_TASK PROMPT_. Line by line, restate the material word for word, omitting any image.

━━━━━━

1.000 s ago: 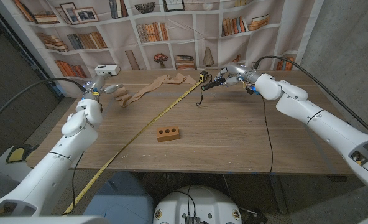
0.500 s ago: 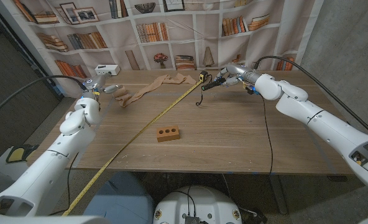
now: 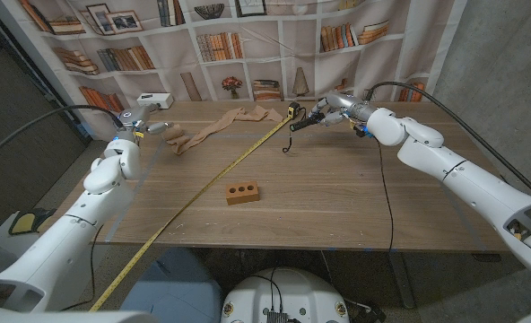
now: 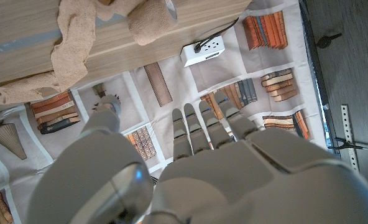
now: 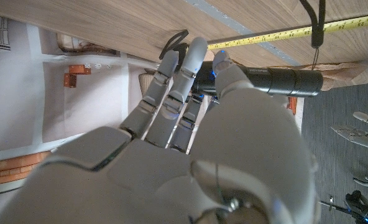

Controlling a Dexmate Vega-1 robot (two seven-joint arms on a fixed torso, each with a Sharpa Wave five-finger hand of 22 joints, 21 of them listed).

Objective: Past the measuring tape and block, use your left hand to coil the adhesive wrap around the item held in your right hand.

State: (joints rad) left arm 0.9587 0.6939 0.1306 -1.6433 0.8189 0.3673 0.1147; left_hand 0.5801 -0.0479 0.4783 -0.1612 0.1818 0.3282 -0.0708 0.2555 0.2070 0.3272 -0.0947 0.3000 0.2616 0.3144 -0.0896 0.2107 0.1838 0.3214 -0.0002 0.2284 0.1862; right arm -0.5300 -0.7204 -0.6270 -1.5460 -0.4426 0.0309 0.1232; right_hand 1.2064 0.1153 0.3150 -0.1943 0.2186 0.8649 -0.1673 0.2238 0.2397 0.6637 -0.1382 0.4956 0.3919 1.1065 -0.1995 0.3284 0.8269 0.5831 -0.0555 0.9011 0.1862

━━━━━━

_SOLUTION TO THIS TASK_.
1.000 s ago: 
0.500 s ago: 
now: 
now: 
now: 

Controlling a Dexmate Vega-1 robot (two seven-joint arms on a fixed torso, each with a Sharpa Wave five-finger hand of 22 joints, 21 of them listed).

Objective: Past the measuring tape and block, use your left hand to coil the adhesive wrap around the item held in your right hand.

State: (joints rad) left arm 0.9587 0.6939 0.1306 -1.6433 0.8189 0.3673 0.1147; left_hand 0.5801 -0.0479 0.4783 -0.1612 0.1818 0.3282 -0.0708 0.2555 0.2070 0.3272 -0.0947 0.3000 0.2616 0.3144 -0.0896 0.2107 0.1838 0.3214 -0.0002 0.2284 0.1862; right arm -0.5300 -0.7204 -0.6270 -1.5460 -0.4426 0.0309 0.1232; right_hand 1.2064 0.1153 0.3150 -0.1943 0.2186 0.8649 -0.1673 0.2238 0.2397 0.6637 -0.1382 0.4956 0.3919 1.1065 -0.1995 0.3284 0.8269 0.5831 -0.0555 0.9011 0.1862

Nothing else belongs in the answer.